Whether or not the school has a legitimate NEED to be completely nut-free, well…that’s a can of worms I really don’t feel like getting into. On the one hand, nut allergies can change dramatically with each subsequent exposure. On the other hand, we’re hearing more and more about how often food allergies are misdiagnosed via both skin and blood tests. On the other, other hand, those warnings are more than a cover-your-ass lawsuit prevention — nuts contain oils that leave stubborn residues on a manufacturing line, peanut dust can indeed blow from industrial blender to another, and for severely allergic individuals, this small amount of cross-contamination can trigger their allergy.
The problem here, really, is that the school has obviously not done a good job at COMMUNICATING its nut-free policy to parents. And I’d go directly to the school director and point this out, honestly. If “MAY contain nuts” is off-limits, parents need to know that before they hit the grocery store. What about the “shared manufacturing facility” warnings? Are those okay? Not okay? This may seem obvious to anyone living with food allergies, but for parents not used to reading labels that closely, it really isn’t. The school should know that, frankly. Would it be possible for the school — working with the parents of affected children — to put together a list of recommended brands or snack ideas that you could refer to? (Kashi’s TLC Cereal Bars, while not technically a granola bar, have long been a favorite of Noah’s and are completely nut and warning free.) And what about unlabeled or homemade food products? It doesn’t seem like much of a stretch for me to imagine an annoyed parent getting passive-aggressive and simply ripping snacks out of their wrappers and sending them to school in a plain Ziploc baggie to avoid getting food sent home.
Without a master list of widely-available brands, you could always make your own nut-free granola bars, which are easy as anything and great for anyone trying to cut back on those pesky single-use wrappers…unless of course the school starts getting nitpicky about non-store-bought, unlabeled food. Or, like the first preschool Noah attended that saw the pumpkin seeds in the homemade bars I made and thought they were a type of nut, and sent them back unopened until I explained the difference the next day, OH MY GOD. Here are a couple other nut-free recipes, depending on the style of bar your son prefers.
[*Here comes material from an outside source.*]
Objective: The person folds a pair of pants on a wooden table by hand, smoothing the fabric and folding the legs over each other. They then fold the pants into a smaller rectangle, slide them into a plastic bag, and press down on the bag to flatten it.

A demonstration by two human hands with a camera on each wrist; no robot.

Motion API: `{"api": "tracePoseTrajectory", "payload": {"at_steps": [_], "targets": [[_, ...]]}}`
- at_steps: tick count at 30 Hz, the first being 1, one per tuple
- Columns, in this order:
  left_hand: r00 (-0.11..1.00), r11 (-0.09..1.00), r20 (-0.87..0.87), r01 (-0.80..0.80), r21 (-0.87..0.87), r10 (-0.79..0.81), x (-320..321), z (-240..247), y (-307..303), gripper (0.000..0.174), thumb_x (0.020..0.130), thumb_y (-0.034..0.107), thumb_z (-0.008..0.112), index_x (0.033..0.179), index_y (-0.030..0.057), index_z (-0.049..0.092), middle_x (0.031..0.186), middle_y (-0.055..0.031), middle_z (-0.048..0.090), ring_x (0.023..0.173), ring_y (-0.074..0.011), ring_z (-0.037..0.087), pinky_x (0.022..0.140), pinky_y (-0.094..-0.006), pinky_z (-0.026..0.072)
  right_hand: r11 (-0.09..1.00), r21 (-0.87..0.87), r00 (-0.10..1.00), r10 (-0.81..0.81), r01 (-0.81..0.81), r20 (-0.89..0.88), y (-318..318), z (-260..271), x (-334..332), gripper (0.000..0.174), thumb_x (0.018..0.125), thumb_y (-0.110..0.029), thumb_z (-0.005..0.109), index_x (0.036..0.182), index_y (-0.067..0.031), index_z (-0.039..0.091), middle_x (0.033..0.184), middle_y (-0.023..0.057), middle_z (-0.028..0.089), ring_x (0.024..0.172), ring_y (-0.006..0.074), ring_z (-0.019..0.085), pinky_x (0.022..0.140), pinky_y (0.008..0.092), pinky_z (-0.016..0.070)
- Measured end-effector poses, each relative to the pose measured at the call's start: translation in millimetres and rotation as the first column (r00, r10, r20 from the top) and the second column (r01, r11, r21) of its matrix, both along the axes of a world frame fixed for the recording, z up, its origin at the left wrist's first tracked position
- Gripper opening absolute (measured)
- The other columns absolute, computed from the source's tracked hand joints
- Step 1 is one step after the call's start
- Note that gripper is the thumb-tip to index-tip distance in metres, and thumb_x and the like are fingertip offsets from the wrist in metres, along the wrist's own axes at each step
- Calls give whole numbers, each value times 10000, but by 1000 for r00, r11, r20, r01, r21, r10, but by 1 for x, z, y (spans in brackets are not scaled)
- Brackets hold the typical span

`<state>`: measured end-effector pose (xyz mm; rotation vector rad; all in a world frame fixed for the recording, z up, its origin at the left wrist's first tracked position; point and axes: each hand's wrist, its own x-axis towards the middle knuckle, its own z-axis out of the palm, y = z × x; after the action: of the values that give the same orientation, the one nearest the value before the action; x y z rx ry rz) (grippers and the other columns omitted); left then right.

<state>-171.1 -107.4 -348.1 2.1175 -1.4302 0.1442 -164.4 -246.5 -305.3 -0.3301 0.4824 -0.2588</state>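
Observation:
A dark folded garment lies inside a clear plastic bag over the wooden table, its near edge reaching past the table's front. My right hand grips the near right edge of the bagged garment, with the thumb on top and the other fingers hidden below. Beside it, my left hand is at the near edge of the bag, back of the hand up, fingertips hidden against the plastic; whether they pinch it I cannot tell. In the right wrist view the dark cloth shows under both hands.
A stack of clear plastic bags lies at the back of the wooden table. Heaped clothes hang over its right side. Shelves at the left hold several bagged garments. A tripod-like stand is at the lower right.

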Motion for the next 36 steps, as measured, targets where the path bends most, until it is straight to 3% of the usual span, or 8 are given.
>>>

And now, for everybody in the (grooooaaaan) Peanut Gallery: Does your school/daycare include the disclaimer language labels in the no-nut policy? Does your school/daycare even HAVE a set no-nut policy? Parents of (severely and/or non-severely) allergic kids, what do you ask of or realistically expect of your school/daycare…and of the other parents in your classroom? And can you offer our OP some suggestions for lunch-packing alternatives, either store-bought or homemade?